If you have a mobile phone with a camera there are many ways you can use it to ease the load on your memory:

  • Take photos of products in shops that you want to check out the prices of online, or that you might want to remember to buy in the future.
  • If you have a complicated technical set-up e.g. a range of exact settings in some software on your computer, or a complex system of leads plugged into a device, take a photo of it in case you ever need to re-set it up again.
  • Take photos of your meals to remember them (e.g. if you are tracking your diet, eating out or eating on holiday and want to remember what you’ve eaten).
  • Take a picture of your fridge if you don’t have time to write down a shopping list before you go out. Then you don’t need to remember which items need buying.

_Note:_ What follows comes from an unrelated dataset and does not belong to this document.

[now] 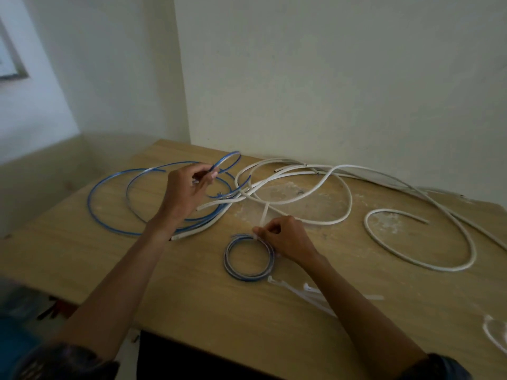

  • When putting items in storage, lay each selection of items out on the floor first and take a photo before putting them in the box/bag, along with either the box/bag or the label for it. Now you won’t have to remember what’s in each box, or where you stored something. 
  • Photograph serial numbers, insurance codes and membership numbers to save worrying about remembering where you kept them. 
  • Take a photo of your DVD/blu-ray shelves or those of your family then when you are in the shops you can remember which films you already own. 
  • Take a photo of a business card when someone hands it to you, so that you don’t have to remember where you’ve stored it, or have to remember to type up the details. 
  • When you’ve taken some important notes on a scrap of paper, or a whiteboard, take a photo to avoid having to worry about remembering them. 
  • Take a wide photo of your car in a car park to remember where you left it.